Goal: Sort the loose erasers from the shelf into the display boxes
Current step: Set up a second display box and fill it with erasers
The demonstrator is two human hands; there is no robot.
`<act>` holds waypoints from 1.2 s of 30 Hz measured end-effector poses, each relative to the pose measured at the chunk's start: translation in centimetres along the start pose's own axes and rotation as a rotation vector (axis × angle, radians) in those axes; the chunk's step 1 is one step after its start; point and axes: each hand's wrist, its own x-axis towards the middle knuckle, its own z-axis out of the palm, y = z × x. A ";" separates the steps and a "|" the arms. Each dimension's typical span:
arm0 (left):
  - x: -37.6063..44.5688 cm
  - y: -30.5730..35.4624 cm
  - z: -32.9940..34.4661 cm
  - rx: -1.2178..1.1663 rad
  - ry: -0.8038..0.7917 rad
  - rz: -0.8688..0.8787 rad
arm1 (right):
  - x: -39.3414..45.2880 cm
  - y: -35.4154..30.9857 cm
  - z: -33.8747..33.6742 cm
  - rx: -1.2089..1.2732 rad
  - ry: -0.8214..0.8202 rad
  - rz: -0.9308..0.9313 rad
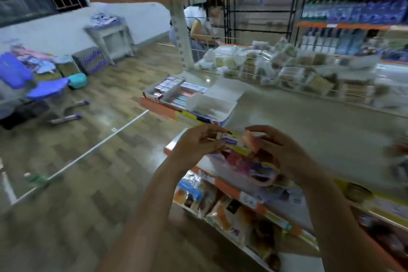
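Above the pale shelf's [309, 121] front edge, the left hand [198, 143] pinches a small white, blue-labelled eraser [229, 140]. Just beside it, the right hand [284, 152] grips a pink block eraser [250, 142]. Open cardboard display boxes [187, 95] sit behind on the shelf.

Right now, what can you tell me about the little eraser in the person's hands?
The eraser is a small block in a white sleeve with a blue label. It is held level, between the left hand and the right hand, just above the shelf edge. Motion blur hides its print.
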 end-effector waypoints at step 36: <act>23.1 -6.4 -7.4 0.840 -0.550 0.179 | 18.4 -0.9 0.1 -0.572 0.455 -0.170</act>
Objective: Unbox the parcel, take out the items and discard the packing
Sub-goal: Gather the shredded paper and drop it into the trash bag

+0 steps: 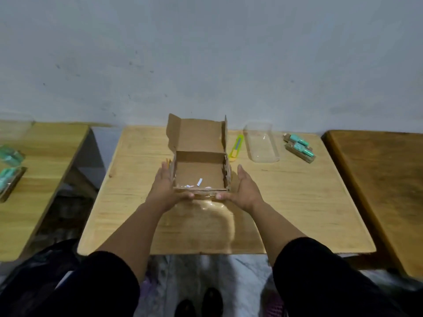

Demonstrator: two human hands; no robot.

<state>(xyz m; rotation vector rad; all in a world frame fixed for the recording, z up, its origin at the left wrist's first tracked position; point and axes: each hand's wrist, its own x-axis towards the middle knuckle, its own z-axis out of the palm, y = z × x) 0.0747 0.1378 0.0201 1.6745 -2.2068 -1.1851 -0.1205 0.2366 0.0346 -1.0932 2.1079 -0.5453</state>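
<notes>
A person stands at a wooden bench (128, 216) with an open cardboard box (201, 172) set on it, lid flap standing up at the far side. The left hand (166, 186) lies flat along the box's left wall, fingers straight and pointing away, thumb pressed to the near wall. The right hand (242, 187) mirrors it on the right wall, fingers straight too, thumb on the near edge. Neither hand curls round anything; they simply bracket the box between open palms.

Inside the box, near its front wall, lie a few small white paper scraps (199, 181); otherwise its cardboard floor shows.

Just right of the box's lid lies a yellow-green utility knife (236, 148). Further right of the box sits a clear plastic tray (261, 143), and beyond that two teal items on brown card backing (298, 145). Well left of the box, on a separate bench (45, 143), are more teal packs (9, 165). Another, darker bench (389, 179) stands off to the right.
</notes>
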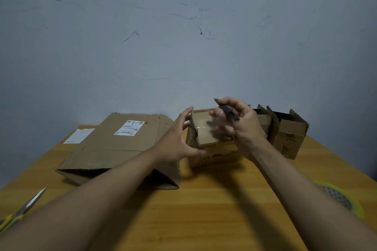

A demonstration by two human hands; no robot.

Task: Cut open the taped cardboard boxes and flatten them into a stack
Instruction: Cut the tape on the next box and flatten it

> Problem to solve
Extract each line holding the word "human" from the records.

> Written response
The demonstrator is two human hands; there is no robot.
Demonstrator: two human hands; no robot.
A demonstration by two human hands; no robot.

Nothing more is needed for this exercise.